Wednesday, October 31, 2018

Wittgenstein: Filsuf Tak akan Bisa Berdusta

Saat usia remaja, Wittgenstein menghabiskan waktunya menjadi seorang guru, mengajar anak-anak sekolah dasar. Suatu ketika saat sedang mengajar, salah satu anak kelasnya berbuat ulah. Saat itu Wittgenstein kehilangan kendali, tak kuasa mengontrol emosinya. Anak itu dipukul olehnya sekeras mungkin, hingga pingsan. Wittgenstein panik dan membawa anak itu ke ruangan kepala sekolah.

Wittgenstein akhirnya diintrogasi oleh pihak berwajib. Pertanyaan demi pertanyaan diajukan kepada dirinya soal penyebab anak itu pingsan. Ia memilih mengelak dengan berbohong. Kebohongan demi kebohongan ia lakukan agar bisa bebas dari tuduhan terhadap dirinya.

Hari itu adalah hari terakhir Wittgenstein mengajarkan sesuatu kepada murid-muridnya. Dan menjadi hari pertama belajar filsafat. Lalu menyimpulkan, "seorang filsuf yang berbohong pada orang lain, bagaimana mungkin dalam memahami hakikat, jujur pada dirinya sendiri?".

Kita semua paham, pengakuan atas kelakuan buruk yang telah kita lakukan, membutuhkan keberanian. Apalagi kelakuan yang akan membuat harga diri kita, jatuh seketika. Membuat orang lain tak lagi percaya terhadap kepribadian kita. Wittgenstein kembali menyimpulkan, "pengakuan adalah jalan agar terhindar dari ketertipuan atas diri sendiri".

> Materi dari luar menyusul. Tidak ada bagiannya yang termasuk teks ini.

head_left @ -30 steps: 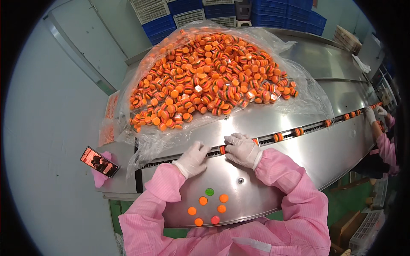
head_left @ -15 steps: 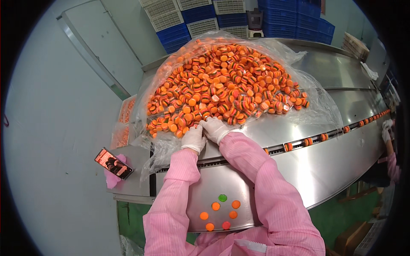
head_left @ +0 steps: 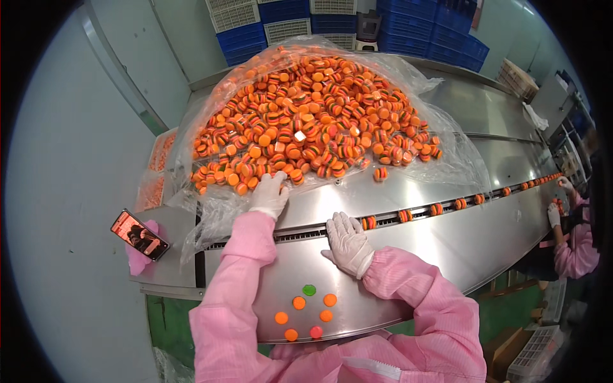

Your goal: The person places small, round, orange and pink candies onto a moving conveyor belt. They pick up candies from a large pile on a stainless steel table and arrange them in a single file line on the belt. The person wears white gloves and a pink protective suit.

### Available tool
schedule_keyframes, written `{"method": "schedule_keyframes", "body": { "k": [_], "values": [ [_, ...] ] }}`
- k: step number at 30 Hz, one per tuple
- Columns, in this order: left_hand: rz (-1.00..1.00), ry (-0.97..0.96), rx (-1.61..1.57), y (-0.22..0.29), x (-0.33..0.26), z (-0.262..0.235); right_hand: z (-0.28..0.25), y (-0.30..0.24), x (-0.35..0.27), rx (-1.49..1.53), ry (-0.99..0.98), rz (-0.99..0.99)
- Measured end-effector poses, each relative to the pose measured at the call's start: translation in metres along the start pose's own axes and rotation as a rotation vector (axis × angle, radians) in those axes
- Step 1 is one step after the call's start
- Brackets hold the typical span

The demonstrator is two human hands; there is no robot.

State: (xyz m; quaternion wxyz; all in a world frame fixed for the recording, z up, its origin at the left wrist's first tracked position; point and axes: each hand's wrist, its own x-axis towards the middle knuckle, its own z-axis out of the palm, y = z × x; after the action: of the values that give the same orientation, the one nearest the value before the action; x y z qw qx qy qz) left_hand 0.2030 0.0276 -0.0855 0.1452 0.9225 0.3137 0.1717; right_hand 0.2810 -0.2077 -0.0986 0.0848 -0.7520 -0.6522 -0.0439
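A person in pink sleeves and white gloves works at a steel bench (head_left: 447, 249). Since 0.5 seconds ago, the right hand (head_left: 348, 244) has drawn back from the pile of orange burger-shaped pieces (head_left: 306, 121) and now lies flat, fingers spread, holding nothing, beside the track (head_left: 415, 214). The left hand (head_left: 269, 195) remains at the pile's near edge, fingers curled over pieces; whether it grips any, I cannot tell.

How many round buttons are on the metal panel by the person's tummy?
6: green on top, orange and below it, then orange and, orange lowest. A pink-red dot beside it is unclear.
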Motion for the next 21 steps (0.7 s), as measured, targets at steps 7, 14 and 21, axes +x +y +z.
{"method": "schedule_keyframes", "body": {
  "k": [7,14,21],
  "values": [
    [0.444,-0.164,-0.116,0.015,-0.081,-0.025,-0.006,-0.004,-0.012,0.062,-0.049,0.180],
    [0.549,-0.222,0.012,0.017,-0.083,-0.033,-0.025,0.063,0.005,-0.017,0.329,0.236],
    [0.370,0.077,-0.057,0.025,0.014,0.013,0.007,0.155,0.046,-0.029,0.342,0.273]
  ]
}}
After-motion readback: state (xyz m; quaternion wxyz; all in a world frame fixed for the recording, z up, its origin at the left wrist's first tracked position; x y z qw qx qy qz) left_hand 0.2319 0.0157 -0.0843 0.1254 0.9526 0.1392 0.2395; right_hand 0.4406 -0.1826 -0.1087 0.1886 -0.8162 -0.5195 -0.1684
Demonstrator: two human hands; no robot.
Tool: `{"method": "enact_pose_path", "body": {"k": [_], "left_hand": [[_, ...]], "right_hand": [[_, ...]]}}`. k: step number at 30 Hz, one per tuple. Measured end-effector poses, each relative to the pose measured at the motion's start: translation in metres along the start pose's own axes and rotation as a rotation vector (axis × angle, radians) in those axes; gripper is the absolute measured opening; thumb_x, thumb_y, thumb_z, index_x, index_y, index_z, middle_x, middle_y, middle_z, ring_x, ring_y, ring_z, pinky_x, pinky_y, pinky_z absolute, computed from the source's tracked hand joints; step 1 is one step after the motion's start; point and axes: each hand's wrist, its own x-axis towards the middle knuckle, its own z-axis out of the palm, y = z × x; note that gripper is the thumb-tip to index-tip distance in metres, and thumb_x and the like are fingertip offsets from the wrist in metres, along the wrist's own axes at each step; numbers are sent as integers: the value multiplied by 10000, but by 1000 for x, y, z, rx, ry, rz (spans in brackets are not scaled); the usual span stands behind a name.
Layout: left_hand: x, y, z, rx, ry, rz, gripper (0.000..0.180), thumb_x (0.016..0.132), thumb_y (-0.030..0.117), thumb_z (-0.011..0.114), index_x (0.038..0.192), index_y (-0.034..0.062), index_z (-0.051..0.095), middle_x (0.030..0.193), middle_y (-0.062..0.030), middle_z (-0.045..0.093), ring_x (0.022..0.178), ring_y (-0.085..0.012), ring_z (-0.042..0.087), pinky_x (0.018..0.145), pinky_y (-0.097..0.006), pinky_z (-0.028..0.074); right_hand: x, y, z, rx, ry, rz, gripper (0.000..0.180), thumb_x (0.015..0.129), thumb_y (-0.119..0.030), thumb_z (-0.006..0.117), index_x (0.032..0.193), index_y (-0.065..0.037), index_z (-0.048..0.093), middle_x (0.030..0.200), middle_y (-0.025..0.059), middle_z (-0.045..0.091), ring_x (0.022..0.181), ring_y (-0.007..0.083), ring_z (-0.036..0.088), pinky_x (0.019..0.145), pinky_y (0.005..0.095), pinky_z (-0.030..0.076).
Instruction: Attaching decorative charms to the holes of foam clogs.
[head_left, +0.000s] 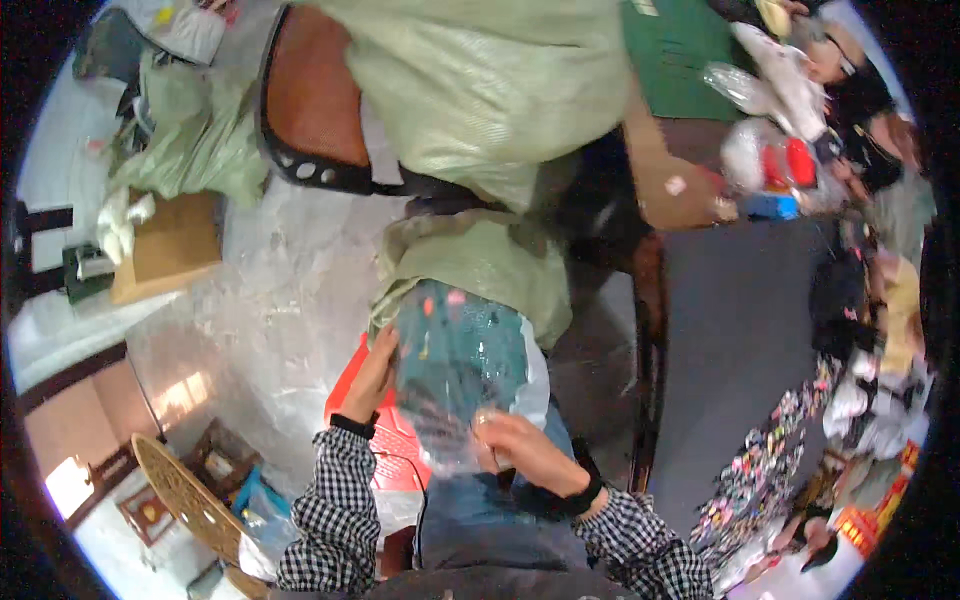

Bagi Wittgenstein, filsafat sebagaimana yang telah diungkapkan oleh Sokrates, yaitu usaha kontemplasi pemikiran dalam menguji kejujuran atas diri sendiri. Seolah Wittgenstein ingin mengatakan kepada kita, jika kita tak belajar mengakui sebuah kebenaran, bagaimana mungkin kita bisa berbicara tentang kebenaran?

Kekhawatiran besar Wittgenstein, bukan soal menerima kesalahan dan memohon maaf pada orang lain. Persoalan utamanya adalah bagaimana kita bisa bebas dari ketertipuan atas diri sendiri, lalu beranjak untuk mengubah diri. Melalui pengakuan akan memudahkan kita sampai pada hal tersebut. Sebab dalam pengakuan kita mencoba melatih diri untuk sampai pada kesempurnaan dan kebenaran.

Melatih diri bertahun-tahun akan memberikan hasil yang berarti daripada belajar bertahun-tahun tanpa dibarengi dengan pelatihan atas diri sendiri. Sebab itu, inti filsafat adalah melatih diri agar mampu memahami makna kebenaran.